* [Instructions to follow]: Retype the data below, every word of it, exactly.

--------

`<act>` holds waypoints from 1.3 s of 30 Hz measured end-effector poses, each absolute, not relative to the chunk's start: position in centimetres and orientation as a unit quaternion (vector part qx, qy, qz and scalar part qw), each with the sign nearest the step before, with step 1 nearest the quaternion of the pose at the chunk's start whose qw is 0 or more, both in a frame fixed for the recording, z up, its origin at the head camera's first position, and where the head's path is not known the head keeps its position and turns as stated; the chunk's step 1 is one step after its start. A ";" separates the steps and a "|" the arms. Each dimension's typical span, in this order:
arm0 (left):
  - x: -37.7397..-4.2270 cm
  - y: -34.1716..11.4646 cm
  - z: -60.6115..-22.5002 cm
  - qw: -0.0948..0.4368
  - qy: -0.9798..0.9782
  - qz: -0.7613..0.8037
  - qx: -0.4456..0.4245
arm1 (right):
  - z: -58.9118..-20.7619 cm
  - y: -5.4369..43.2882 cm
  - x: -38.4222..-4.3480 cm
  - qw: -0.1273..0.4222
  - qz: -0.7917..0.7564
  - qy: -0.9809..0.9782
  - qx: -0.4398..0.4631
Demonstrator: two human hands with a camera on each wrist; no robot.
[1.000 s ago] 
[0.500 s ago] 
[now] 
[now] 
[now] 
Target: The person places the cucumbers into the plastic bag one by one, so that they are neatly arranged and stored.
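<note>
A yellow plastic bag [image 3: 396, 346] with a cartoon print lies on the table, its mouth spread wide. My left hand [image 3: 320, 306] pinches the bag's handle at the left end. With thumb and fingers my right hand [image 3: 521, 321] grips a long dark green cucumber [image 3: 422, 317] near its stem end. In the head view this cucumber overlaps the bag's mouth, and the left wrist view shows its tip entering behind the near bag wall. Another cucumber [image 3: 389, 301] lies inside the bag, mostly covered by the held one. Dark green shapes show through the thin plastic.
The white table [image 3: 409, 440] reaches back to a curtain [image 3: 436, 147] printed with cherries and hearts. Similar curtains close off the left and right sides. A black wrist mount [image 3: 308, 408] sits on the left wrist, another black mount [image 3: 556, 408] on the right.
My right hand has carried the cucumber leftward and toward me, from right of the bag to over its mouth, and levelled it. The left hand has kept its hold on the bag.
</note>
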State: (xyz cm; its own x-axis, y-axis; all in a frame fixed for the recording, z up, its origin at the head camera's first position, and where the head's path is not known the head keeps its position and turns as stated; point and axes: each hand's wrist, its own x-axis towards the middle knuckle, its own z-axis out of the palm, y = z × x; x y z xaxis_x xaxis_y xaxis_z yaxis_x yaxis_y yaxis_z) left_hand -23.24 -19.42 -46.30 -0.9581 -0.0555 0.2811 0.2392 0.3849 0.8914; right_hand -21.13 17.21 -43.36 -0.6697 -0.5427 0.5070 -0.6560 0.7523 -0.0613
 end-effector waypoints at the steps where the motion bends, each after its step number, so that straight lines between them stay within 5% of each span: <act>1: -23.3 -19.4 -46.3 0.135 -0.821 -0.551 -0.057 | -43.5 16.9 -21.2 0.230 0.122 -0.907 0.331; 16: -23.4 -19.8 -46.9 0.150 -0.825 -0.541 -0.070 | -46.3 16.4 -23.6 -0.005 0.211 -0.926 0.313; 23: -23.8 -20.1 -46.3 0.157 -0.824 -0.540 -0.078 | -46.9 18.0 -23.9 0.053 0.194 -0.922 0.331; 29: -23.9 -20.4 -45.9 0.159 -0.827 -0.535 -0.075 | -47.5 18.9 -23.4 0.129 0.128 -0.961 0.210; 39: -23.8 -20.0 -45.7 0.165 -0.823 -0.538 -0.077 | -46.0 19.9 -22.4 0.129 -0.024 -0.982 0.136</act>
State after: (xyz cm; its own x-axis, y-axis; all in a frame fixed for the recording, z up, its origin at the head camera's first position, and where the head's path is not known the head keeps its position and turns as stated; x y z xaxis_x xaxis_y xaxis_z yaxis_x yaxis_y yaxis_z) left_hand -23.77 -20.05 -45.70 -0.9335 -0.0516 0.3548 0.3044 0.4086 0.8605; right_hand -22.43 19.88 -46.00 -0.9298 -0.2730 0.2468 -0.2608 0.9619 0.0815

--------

* [Solution to the exercise]:
`<act>` holds waypoints from 1.3 s of 30 Hz measured end-effector poses, each absolute, not relative to the chunk's start: position in centimetres and orientation as a unit quaternion (vector part qx, qy, qz and scalar part qw), each with the sign nearest the step before, with step 1 nearest the quaternion of the pose at the chunk's start whose qw is 0 or more, both in a frame fixed for the recording, z up, its origin at the head camera's first position, and where the head's path is not known the head keeps its position and turns as stated; the chunk's step 1 is one step after its start. A ";" separates the steps and a "|" the arms. Each dimension's typical span, in this order:
arm0 (left):
  - x: -37.7397..-4.2270 cm
  - y: -34.1716..11.4646 cm
  - z: -60.6115..-22.5002 cm
  - qw: -0.0948..0.4368
  - qy: -0.9798..0.9782
  - qz: -0.7613..0.8037
  - qx: -0.4456..0.4245
arm1 (right):
  - z: -58.9118..-20.7619 cm
  - y: -5.4369..43.2882 cm
  - x: -38.4222..-4.3480 cm
  - qw: -0.1273..0.4222
  - qz: -0.7917..0.7564
  - qy: -0.9809..0.9782
  - qx: -0.4398..0.4631
Demonstrator: two human hands with a camera on each wrist; no robot.
[1.000 s ago] 
[0.500 s ago] 
[now] 
[now] 
[now] 
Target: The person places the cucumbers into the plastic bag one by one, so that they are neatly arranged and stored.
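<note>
A yellow plastic bag [image 3: 396, 346] with a cartoon print lies on the table, its mouth spread wide. My left hand [image 3: 320, 306] pinches the bag's handle at the left end. With thumb and fingers my right hand [image 3: 521, 321] grips a long dark green cucumber [image 3: 422, 317] near its stem end. In the head view this cucumber overlaps the bag's mouth, and the left wrist view shows its tip entering behind the near bag wall. Another cucumber [image 3: 389, 301] lies inside the bag, mostly covered by the held one. Dark green shapes show through the thin plastic.
The white table [image 3: 409, 440] reaches back to a curtain [image 3: 436, 147] printed with cherries and hearts. Similar curtains close off the left and right sides. A black wrist mount [image 3: 308, 408] sits on the left wrist, another black mount [image 3: 556, 408] on the right.
My right hand has carried the cucumber leftward and toward me, from right of the bag to over its mouth, and levelled it. The left hand has kept its hold on the bag.
</note>
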State: (xyz cm; its own x-axis, y-axis; all in a frame fixed for the recording, z up, its origin at the head camera's first position, and where the head's path is not known the head keeps its position and turns as stated; point and axes: each hand's wrist, its own x-axis towards the middle knuckle, its own z-axis out of the palm, y = z × x; x y z xaxis_x xaxis_y xaxis_z yaxis_x yaxis_y yaxis_z) left_hand -23.24 -19.42 -46.30 -0.9581 -0.0555 0.2811 0.2392 0.3849 0.8914; right_hand -21.13 17.21 -43.36 -0.6697 -0.5427 0.5070 -0.6560 0.7523 -0.0613
 end-effector waypoints at the steps where the motion bends, each after its step number, so that straight lines between them stay within 5% of each span: <act>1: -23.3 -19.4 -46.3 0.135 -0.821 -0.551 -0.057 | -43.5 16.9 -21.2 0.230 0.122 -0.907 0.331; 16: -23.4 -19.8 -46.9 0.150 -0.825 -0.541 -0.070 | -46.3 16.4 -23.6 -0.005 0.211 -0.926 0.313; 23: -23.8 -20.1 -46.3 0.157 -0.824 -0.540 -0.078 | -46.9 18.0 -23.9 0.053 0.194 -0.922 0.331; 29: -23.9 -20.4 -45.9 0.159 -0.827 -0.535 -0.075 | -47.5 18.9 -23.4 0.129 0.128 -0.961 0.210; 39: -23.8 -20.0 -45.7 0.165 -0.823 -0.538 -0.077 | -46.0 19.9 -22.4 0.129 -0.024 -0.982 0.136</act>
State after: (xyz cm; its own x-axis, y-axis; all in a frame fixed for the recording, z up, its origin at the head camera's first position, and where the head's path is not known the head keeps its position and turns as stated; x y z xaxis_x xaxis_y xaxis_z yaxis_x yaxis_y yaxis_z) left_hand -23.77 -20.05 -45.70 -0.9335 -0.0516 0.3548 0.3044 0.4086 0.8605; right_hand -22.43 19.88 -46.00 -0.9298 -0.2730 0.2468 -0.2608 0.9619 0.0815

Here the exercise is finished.